If the parents’ concerns of their child’s dyslexic behaviour are found to be substantial enough from the meeting’s outcome, a decision to test the child will be made. Critical to this is the parents’ written permission.
But also, testing can sometimes be stressful for children, especially if they are unhappy about their school performance. In this case, alternative strategies are usually tried before testing is done.
The team carries out the testing and holds another meeting to discuss the test results.
Usually, the assessment plan for each child is always problem-specific. Regardless, every plan should include testing in five areas:
- Cognition (intelligence),
- Academic performance,
- Sensory/motor, and
- Health and developmental.
The tests administered are standardised and are considered highly reliable. The psychologist through the test determines
- Child’s functional reading level and compares it to reading potential, evaluated by an intelligence test.
- The breakdown in the reading process are examined to pinpoint where the breakdown is occurring.
- Whether a child performs better when allowed to give information (output), by saying something (oral), or by doing something with their hands (tactile-kinaesthetic).
- How all of these sensory systems (modalities) work in conjunction with each other.
- How a child takes in and processes information and what the child does with the information.
Whether a child learns better by:
- hearing information (auditory),
- looking at information (visual), or
- doing something (kinesthetic).
Thereafter, the psychologist determines whether or not the child has dyslexia.
3. Precautions before diagnosis
It is important that the child feels very comfortable prior to testing. The following precautions should be observed for accurate diagnosis.
- Ensure the child do not feel as if there is something wrong because testing is occurring.
- Prior to the testing, a child should sleep well and have a good breakfast.
- Parents should not try to coach the child concerning the testing.
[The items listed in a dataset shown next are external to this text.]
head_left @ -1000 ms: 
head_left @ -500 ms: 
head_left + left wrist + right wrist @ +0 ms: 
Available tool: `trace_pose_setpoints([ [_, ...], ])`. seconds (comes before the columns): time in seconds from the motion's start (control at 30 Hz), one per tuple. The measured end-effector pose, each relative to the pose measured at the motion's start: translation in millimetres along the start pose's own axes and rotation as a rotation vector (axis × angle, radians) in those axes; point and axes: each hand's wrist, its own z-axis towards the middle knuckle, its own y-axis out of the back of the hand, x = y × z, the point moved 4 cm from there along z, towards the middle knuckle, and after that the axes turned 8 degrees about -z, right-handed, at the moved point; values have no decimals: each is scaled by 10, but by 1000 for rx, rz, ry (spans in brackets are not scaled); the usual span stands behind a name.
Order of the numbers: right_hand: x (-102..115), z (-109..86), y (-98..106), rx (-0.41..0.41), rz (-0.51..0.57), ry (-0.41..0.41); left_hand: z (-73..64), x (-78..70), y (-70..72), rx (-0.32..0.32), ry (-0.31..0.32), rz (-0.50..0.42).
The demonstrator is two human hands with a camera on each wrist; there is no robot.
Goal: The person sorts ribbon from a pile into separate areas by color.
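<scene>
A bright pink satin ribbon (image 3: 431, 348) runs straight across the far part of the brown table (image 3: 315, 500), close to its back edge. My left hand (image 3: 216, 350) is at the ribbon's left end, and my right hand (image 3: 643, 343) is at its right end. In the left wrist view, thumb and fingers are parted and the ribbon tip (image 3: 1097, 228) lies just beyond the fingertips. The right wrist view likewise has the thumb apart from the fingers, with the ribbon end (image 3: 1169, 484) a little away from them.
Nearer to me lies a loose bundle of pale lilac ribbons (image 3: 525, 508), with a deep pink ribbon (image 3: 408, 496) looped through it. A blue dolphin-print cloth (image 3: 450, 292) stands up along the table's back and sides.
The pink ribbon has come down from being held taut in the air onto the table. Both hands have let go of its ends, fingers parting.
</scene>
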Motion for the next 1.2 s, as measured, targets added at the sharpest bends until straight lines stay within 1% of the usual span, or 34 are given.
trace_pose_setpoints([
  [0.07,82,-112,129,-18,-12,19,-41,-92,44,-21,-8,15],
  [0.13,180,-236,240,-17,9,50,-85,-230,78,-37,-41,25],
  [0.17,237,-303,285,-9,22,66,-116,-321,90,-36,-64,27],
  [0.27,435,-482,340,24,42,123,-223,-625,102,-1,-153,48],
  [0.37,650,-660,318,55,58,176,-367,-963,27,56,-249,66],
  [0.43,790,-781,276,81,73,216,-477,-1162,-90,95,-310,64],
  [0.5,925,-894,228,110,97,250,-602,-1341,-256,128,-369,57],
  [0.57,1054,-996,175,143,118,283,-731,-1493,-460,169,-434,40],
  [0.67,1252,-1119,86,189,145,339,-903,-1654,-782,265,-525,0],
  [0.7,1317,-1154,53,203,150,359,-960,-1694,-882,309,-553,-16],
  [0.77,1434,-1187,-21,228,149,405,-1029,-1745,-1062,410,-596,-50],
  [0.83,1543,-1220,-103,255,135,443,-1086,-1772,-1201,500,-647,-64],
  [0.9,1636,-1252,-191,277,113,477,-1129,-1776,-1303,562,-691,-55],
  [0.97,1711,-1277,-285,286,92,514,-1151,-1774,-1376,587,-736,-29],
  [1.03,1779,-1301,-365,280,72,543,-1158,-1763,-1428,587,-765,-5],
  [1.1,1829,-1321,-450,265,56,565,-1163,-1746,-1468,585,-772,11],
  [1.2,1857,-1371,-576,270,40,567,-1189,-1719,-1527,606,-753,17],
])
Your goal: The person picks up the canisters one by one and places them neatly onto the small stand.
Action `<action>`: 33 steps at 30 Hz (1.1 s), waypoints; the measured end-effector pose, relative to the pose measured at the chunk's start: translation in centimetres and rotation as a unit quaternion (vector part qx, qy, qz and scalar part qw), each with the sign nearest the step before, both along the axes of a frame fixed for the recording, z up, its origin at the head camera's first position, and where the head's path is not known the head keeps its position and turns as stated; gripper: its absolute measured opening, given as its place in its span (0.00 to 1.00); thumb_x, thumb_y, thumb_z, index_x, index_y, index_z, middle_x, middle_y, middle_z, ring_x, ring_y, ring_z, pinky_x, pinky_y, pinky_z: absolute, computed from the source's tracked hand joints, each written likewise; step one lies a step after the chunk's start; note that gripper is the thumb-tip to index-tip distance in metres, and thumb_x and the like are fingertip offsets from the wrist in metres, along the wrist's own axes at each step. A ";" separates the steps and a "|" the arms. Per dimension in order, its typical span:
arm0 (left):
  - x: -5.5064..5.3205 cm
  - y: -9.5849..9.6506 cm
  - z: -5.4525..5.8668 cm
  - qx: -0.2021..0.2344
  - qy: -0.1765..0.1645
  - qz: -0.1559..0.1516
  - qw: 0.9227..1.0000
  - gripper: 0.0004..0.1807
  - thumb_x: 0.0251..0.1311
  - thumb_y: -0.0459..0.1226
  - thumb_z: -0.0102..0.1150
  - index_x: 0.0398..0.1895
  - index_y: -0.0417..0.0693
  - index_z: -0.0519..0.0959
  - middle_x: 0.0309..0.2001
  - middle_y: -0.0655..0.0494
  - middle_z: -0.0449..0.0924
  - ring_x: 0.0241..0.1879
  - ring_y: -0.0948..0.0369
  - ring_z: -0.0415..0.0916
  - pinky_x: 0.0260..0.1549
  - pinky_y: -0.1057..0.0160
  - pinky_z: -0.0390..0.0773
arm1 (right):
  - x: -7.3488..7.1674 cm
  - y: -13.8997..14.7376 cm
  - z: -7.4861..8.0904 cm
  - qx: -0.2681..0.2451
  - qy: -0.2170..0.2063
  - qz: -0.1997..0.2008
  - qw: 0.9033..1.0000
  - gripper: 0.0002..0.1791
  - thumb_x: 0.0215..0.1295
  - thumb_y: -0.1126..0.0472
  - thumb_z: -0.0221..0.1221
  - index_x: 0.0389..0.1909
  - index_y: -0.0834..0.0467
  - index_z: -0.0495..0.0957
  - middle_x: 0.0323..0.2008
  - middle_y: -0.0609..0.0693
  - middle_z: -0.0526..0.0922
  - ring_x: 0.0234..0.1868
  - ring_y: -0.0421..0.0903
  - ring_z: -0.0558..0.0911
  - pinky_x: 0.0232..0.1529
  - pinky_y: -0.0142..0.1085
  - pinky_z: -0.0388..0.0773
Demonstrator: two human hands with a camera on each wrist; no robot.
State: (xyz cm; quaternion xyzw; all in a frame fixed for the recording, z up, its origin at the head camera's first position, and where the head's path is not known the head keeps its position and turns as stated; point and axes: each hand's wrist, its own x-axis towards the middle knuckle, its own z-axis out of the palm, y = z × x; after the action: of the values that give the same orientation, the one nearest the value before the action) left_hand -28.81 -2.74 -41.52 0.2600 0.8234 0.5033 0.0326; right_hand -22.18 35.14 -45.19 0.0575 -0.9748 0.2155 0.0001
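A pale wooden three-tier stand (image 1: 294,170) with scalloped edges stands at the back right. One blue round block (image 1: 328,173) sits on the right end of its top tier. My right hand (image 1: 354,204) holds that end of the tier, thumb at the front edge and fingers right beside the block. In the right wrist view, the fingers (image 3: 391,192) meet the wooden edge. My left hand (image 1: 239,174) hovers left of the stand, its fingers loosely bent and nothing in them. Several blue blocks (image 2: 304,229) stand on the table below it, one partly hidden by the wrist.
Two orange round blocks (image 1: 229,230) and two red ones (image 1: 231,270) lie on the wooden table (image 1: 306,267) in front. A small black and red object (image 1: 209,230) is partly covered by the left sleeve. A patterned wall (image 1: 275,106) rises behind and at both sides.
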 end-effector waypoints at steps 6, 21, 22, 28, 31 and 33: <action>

What type of treatment is available for dyslexia?
At the moment, there is no known cure for dyslexia, but it can be effectively managed. Beware of any theories that offer successful treatment for dyslexia.
Any treatment program must involve, a combination of different multisensory strategies and methods to teach dyslexic children based on the child’s specific area of disability.
Some of these strategies and methods include:
- Having an approach structured to provide extensive practice using controlled decodable texts that builds on previously learned material.
- Teaching spelling patterns and syllables each one in isolation and providing extensive practice.
- Teaching them how to visualise to increase comprehension.
- Using audiobooks to teach reading comprehension when using books above their reading level.
- Providing a tracking aide to help avoid errors while reading like omitting and skipping words or substituting words.
- Working on activities to improve their severe deficit in phonemic awareness.
- Explicitly teaching new content using multiple sensory methods.
Some ideas include:
- Colour coding & highlighting
- Using movement
- Using songs and music
- Textured writing
- Learning game
There is variability in the severity of dyslexia in children based on the cause but early identification of those children at risk for developing dyslexia is important to allow for earlier educational interventions for better outcomes.
Unfortunately, there are others who continue to struggle significantly with reading, writing, and spelling throughout their adult lives.
It is also important to focus on the child’s self-esteem, since dealing with dyslexia can be extremely frustrating.
Lastly, it is important to recognise that many well-known and successful individuals have suffered from dyslexia, including Albert Einstein and Steven Spielberg, just to name a couple.